Sin embargo, esto no es nuevo. La prolongada situación de “guerra de baja intensidad” en diferentes partes del país ha hecho que los obispos católicos abandonen la cómoda posición de prudencia para enfrentarse a quienes provocan dolor y devastación. En 2013, el obispo de Apatzingán, Miguel Patiño Velázquez, denunció la maquinaria del mal y la indolencia de los gobiernos ante la violencia: “La gente espera una acción más eficaz del Estado en contra de los que están provocando este caos”, escribió el obispo quien pidió a los políticos, al gobierno y al Secretario de Gobernación dar a los pueblos de la región signos claros de que en realidad quieren parar a la máquina que asesina’”. Esto hizo que los obispos del país se sumaran a esta exigencia; sin embargo, después de una década, la situación parece peor.
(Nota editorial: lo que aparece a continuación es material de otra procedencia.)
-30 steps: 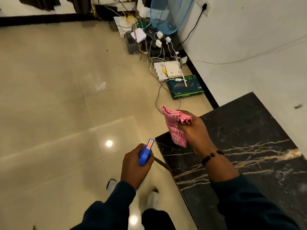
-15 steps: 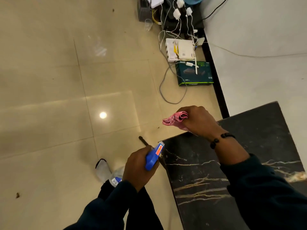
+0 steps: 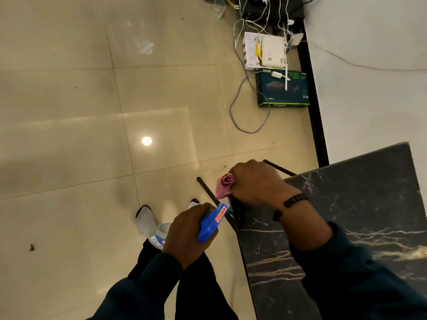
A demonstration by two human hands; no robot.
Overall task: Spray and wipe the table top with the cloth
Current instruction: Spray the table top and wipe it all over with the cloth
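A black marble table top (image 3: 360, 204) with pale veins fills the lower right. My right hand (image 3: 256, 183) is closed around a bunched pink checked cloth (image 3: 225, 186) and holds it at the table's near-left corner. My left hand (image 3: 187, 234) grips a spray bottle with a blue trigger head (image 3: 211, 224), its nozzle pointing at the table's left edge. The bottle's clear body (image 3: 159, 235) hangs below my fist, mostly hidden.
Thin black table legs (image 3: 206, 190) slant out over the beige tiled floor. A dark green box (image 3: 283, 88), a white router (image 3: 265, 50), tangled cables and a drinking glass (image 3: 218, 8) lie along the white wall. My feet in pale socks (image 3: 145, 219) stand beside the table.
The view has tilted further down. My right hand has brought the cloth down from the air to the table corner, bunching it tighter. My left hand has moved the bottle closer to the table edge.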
No obstante, los obispos de México han querido salir y anunciar la paz como único camino para salvar a la nación. Su intervención, junto con la de otros clérigos, procura una intervención que propicie, al menos, detener acciones que llevarían a más derramamiento inútil de sangre. Sin embargo, la ambición desmedida, el poder incontrolable y la avaricia de riqueza, son los demonios alimentados por la ausencia del Estado de Derecho y de las autoridades que han optado aliarse con el mal. Sin embargo, por el camino estrecho, la Iglesia católica ha demostrado que no cambia su vocación y fidelidad al Señor como estabilizadora social y promotora de la paz.